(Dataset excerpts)
____
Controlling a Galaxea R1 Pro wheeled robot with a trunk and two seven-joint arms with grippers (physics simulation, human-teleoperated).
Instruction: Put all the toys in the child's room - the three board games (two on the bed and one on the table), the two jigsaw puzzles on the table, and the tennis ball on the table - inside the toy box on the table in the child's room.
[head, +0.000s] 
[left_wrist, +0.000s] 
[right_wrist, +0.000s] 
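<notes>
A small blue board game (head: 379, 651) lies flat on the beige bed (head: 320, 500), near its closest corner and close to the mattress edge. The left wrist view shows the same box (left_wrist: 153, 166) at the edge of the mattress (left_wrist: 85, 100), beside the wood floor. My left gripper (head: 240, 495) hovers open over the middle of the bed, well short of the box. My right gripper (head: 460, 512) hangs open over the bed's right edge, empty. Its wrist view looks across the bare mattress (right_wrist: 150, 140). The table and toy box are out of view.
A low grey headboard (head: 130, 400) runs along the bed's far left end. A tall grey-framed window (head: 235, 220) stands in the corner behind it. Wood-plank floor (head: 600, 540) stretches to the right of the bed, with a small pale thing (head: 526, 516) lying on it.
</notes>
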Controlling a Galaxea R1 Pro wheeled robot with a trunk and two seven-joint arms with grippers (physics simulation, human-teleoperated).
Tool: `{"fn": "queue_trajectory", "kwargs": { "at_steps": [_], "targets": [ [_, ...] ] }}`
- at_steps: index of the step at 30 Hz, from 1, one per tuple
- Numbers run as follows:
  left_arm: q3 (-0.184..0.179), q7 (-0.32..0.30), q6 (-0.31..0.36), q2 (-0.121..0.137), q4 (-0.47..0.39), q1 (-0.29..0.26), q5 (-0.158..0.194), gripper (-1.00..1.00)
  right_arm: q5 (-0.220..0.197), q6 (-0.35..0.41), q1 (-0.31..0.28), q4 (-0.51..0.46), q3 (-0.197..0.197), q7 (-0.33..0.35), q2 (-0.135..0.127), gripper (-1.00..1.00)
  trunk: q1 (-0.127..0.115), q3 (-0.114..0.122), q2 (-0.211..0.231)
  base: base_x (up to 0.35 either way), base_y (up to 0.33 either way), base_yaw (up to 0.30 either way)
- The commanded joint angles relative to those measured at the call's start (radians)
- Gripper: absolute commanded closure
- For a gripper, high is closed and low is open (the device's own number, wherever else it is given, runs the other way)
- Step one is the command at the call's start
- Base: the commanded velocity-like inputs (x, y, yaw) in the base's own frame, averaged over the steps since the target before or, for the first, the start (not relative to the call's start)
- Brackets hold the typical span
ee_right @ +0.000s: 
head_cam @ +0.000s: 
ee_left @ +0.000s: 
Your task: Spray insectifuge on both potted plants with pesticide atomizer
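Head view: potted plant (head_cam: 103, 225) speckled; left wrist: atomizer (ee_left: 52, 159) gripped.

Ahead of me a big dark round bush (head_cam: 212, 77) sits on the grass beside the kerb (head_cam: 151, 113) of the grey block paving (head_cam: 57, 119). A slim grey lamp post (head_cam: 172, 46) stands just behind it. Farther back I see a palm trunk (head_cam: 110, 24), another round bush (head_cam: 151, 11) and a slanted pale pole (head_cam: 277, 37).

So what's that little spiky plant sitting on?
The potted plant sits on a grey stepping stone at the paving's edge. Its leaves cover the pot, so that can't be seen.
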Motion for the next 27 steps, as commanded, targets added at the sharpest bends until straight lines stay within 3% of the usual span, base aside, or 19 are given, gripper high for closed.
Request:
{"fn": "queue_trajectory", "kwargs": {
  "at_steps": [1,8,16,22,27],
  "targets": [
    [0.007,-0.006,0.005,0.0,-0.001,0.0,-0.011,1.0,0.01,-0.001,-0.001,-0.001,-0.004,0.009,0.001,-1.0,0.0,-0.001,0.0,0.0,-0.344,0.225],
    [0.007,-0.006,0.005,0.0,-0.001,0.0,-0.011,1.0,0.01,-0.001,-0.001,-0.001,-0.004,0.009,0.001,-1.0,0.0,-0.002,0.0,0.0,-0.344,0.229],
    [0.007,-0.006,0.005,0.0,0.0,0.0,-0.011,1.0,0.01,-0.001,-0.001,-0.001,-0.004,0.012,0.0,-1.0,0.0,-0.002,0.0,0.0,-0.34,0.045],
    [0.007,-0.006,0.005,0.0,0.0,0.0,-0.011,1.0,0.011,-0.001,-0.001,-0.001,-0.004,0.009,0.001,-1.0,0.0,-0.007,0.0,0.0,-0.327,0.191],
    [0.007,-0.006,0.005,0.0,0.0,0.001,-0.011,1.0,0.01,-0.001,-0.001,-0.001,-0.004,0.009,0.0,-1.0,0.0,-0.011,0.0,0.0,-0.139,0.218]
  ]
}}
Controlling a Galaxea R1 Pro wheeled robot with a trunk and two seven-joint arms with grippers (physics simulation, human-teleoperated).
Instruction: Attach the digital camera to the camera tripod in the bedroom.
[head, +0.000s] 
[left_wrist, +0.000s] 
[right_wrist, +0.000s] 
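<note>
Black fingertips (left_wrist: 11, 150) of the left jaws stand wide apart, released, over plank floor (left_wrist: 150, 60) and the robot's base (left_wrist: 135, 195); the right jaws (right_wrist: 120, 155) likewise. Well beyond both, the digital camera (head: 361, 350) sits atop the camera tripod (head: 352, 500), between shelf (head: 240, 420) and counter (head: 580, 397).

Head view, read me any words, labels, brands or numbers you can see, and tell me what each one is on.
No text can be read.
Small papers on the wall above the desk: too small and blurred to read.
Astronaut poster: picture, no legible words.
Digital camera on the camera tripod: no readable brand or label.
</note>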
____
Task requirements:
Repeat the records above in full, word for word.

Your solution:
Controlling a Galaxea R1 Pro wheeled robot with a trunk and two seven-joint arms with grippers (physics simulation, human-teleoperated).
Instruction: Put all the toys in the child's room - the three board games (two on the bed and one on the table), the two jigsaw puzzles on the table, and the tennis ball on the table - inside the toy box on the table in the child's room.
[head, +0.000s] 
[left_wrist, +0.000s] 
[right_wrist, +0.000s] 
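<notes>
A small blue board game (head: 379, 651) lies flat on the beige bed (head: 320, 500), near its closest corner and close to the mattress edge. The left wrist view shows the same box (left_wrist: 153, 166) at the edge of the mattress (left_wrist: 85, 100), beside the wood floor. My left gripper (head: 240, 495) hovers open over the middle of the bed, well short of the box. My right gripper (head: 460, 512) hangs open over the bed's right edge, empty. Its wrist view looks across the bare mattress (right_wrist: 150, 140). The table and toy box are out of view.
A low grey headboard (head: 130, 400) runs along the bed's far left end. A tall grey-framed window (head: 235, 220) stands in the corner behind it. Wood-plank floor (head: 600, 540) stretches to the right of the bed, with a small pale thing (head: 526, 516) lying on it.
</notes>
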Controlling a Galaxea R1 Pro wheeled robot with a trunk and two seven-joint arms with grippers (physics simulation, human-teleoperated).
Tool: `{"fn": "queue_trajectory", "kwargs": { "at_steps": [_], "targets": [ [_, ...] ] }}`
- at_steps: index of the step at 30 Hz, from 1, one per tuple
- Numbers run as follows:
  left_arm: q3 (-0.184..0.179), q7 (-0.32..0.30), q6 (-0.31..0.36), q2 (-0.121..0.137), q4 (-0.47..0.39), q1 (-0.29..0.26), q5 (-0.158..0.194), gripper (-1.00..1.00)
  right_arm: q5 (-0.220..0.197), q6 (-0.35..0.41), q1 (-0.31..0.28), q4 (-0.51..0.46), q3 (-0.197..0.197), q7 (-0.33..0.35), q2 (-0.135..0.127), gripper (-1.00..1.00)
  trunk: q1 (-0.127..0.115), q3 (-0.114..0.122), q2 (-0.211..0.231)
  base: base_x (up to 0.35 either way), base_y (up to 0.33 either way), base_yaw (up to 0.30 either way)
- The commanded joint angles relative to those measured at the call's start (radians)
- Gripper: absolute commanded closure
- For a gripper, high is closed and low is open (the device's own number, wherever else it is given, runs the other way)
- Step one is the command at the call's start
- Base: the commanded velocity-like inputs (x, y, yaw) in the base's own frame, averaged over the steps since the target before or, for the first, the start (not relative to the call's start)
- Brackets hold the typical span
ee_right @ +0.000s: 
head_cam @ +0.000s: 
ee_left @ +0.000s: 
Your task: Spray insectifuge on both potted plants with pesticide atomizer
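Head view: potted plant (head_cam: 103, 225) speckled; left wrist: atomizer (ee_left: 52, 159) gripped.

Ahead of me a big dark round bush (head_cam: 212, 77) sits on the grass beside the kerb (head_cam: 151, 113) of the grey block paving (head_cam: 57, 119). A slim grey lamp post (head_cam: 172, 46) stands just behind it. Farther back I see a palm trunk (head_cam: 110, 24), another round bush (head_cam: 151, 11) and a slanted pale pole (head_cam: 277, 37).

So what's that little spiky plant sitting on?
The potted plant sits on a grey stepping stone at the paving's edge. Its leaves cover the pot, so that can't be seen.
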Motion for the next 27 steps, as commanded, targets added at the sharpest bends until straight lines stay within 3% of the usual span, base aside, or 19 are given, gripper high for closed.
Request:
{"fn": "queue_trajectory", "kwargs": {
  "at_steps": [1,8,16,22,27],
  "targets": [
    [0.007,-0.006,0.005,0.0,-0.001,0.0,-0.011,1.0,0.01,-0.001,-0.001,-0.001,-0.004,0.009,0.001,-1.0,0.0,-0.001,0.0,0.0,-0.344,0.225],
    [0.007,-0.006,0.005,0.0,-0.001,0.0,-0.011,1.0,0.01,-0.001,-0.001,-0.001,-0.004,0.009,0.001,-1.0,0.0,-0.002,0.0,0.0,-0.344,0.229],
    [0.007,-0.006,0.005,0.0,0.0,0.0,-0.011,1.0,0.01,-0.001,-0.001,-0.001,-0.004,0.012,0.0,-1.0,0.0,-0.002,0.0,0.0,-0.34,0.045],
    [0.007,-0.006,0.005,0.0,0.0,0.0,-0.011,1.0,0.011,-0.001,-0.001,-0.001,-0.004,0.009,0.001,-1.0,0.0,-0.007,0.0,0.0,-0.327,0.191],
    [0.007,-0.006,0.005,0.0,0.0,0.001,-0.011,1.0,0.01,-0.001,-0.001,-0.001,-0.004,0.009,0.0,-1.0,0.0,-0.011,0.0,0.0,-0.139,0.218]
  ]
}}
Controlling a Galaxea R1 Pro wheeled robot with a trunk and two seven-joint arms with grippers (physics simulation, human-teleoperated).
Instruction: Attach the digital camera to the camera tripod in the bedroom.
[head, +0.000s] 
[left_wrist, +0.000s] 
[right_wrist, +0.000s] 
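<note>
Black fingertips (left_wrist: 11, 150) of the left jaws stand wide apart, released, over plank floor (left_wrist: 150, 60) and the robot's base (left_wrist: 135, 195); the right jaws (right_wrist: 120, 155) likewise. Well beyond both, the digital camera (head: 361, 350) sits atop the camera tripod (head: 352, 500), between shelf (head: 240, 420) and counter (head: 580, 397).

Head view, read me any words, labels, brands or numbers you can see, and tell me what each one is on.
No text can be read.
Small papers on the wall above the desk: too small and blurred to read.
Astronaut poster: picture, no legible words.
Digital camera on the camera tripod: no readable brand or label.
</note>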

With this, the exercise has been completed.